Ex-Yougoslavie - FORPRONU

Préparé par le Département de l'information des Nations Unies.

Ce texte n'est pas un document officiel des Nations Unies.

FORCE DE PROTECTION DES NATIONS UNIES

PROFIL

DUREE : De février 1992 à mars 1995

EMPLACEMENT : Bosnie-Herzégovine, Croatie, République fédérative de Yougoslavie (Serbie et Monténégro) et ex-République yougoslave de Macédoine.

QUARTIER GENERAL : Zagreb (Croatie)

EFFECTIF (en mars 1995) : 38 599 militaires, y compris 684 observateurs militaires des Nations Unies, plus 803 policiers civils, 2 017 autres civils recrutés sur le plan international et 2 615 agents locaux.

PERTES EN VIES HUMAINES : 167 (3 observateurs militaires, 159 autres militaires, 1 policier civil, 2 civils recrutés sur le plan international et 2 agents locaux).

ESTIMATION DU COUT DE LA MISSION DU 12 JANVIER 1992
AU 31 MARS 1996 :
4 616 725 556 dollars net [comprenant la FORPRONU (février 1992-mars 1995), la FORPRONU (mars-décembre 1995), l'ONURC, la FORDEPRENU et le QG-FPNU]

FONCTION : Créée initialement en tant qu'opération provisoire visant à créer les conditions de paix et de sécurité nécessaires à la négociation d'un règlement d'ensemble de la crise yougoslave, la FORPRONU avait pour mandat de veiller à ce que les trois "zones protégées par les Nations Unies" (ZPNU) en Croatie soient démilitarisées et à ce que la crainte d'une attaque armée soit épargnée à toutes les personnes y résidant.

En 1992, son mandat a été élargi et elle a été chargée de surveiller certaines autres zones de Croatie appelées "zones roses", de contrôler l'entrée des civils dans les ZPNU, d'exercer des fonctions en matière d'immigration et de douanes aux lignes de démarcation des ZPNU lorsque celles-ci coïncidaient avec les frontières internationales, de surveiller la démilitarisation de la péninsule de Prevlaka et de contrôler le barrage de Peruca, situé dans l'une des "zones roses". En outre, la FORPRONU a contrôlé le respect d'un accord de cessez-le-feu signé par le Gouvernement croate et les autorités serbes locales, en 1994, à la suite d'une intensification des combats en janvier et en septembre 1993.

En juin 1992, le conflit s'étant intensifié et ayant gagné la Bosnie-Herzégovine, le mandat de la FORPRONU a été élargi et ses effectifs renforcés, afin qu'elle veille à la sécurité de l'aéroport de Sarajevo, en assure le fonctionnement et permette l'acheminement de l'aide humanitaire dans la ville et ses environs. En septembre 1992, son mandat a été une nouvelle fois élargi afin qu'elle appuie les efforts du Haut Commissaire des Nations Unies pour les réfugiés visant à acheminer les secours humanitaires dans toute la Bosnie-Herzégovine et qu'elle protège les convois de prisonniers civils libérés si le Comité international de la Croix-Rouge lui en faisait la demande. En outre, la FORPRONU a contrôlé le respect de l'interdiction des vols militaires dans l'espace aérien de la Bosnie-Herzégovine et suivi la situation dans les "zones de sécurité" instaurées par le Conseil de sécurité autour de cinq villes bosniaques et de Sarajevo. Elle a été autorisée à se défendre en recourant à la force en cas d'attaque de ces zones et à coordonner son action avec celle de l'Organisation du Traité de l'Atlantique Nord (OTAN) si elle recourait à la force aérienne dans le cadre de son mandat. Ces arrangements ont ensuite été étendus au territoire croate.

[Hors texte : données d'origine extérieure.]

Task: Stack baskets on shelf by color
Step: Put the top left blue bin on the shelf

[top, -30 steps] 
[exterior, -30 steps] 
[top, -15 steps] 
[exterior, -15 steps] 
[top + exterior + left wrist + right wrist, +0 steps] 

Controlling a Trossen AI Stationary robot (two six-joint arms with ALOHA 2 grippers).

La FORPRONU a également surveillé la mise en place d'un accord de cessez-le-feu signé par le Gouvernement bosniaque et les croates de Bosnie en février 1994. En outre, la FORPRONU a surveillé les arrangements de cessez-le-feu négociés entre le Gouvernement bosniaque et les forces serbes de Bosnie, entrés en vigueur le 1er janvier 1995. En décembre 1992, la FORPRONU a été déployée dans l'ex-République yougoslave de Macédoine pour y surveiller l'évolution de la situation et signaler tout événement survenant dans les zones frontalières qui pourraient saper la confiance et la stabilité dans la République et en menacer le territoire.

Le 31 mars 1995, le Conseil de sécurité a décidé de restructurer la FORPRONU et de la remplacer par trois opérations de maintien de la paix distinctes mais reliées entre elles.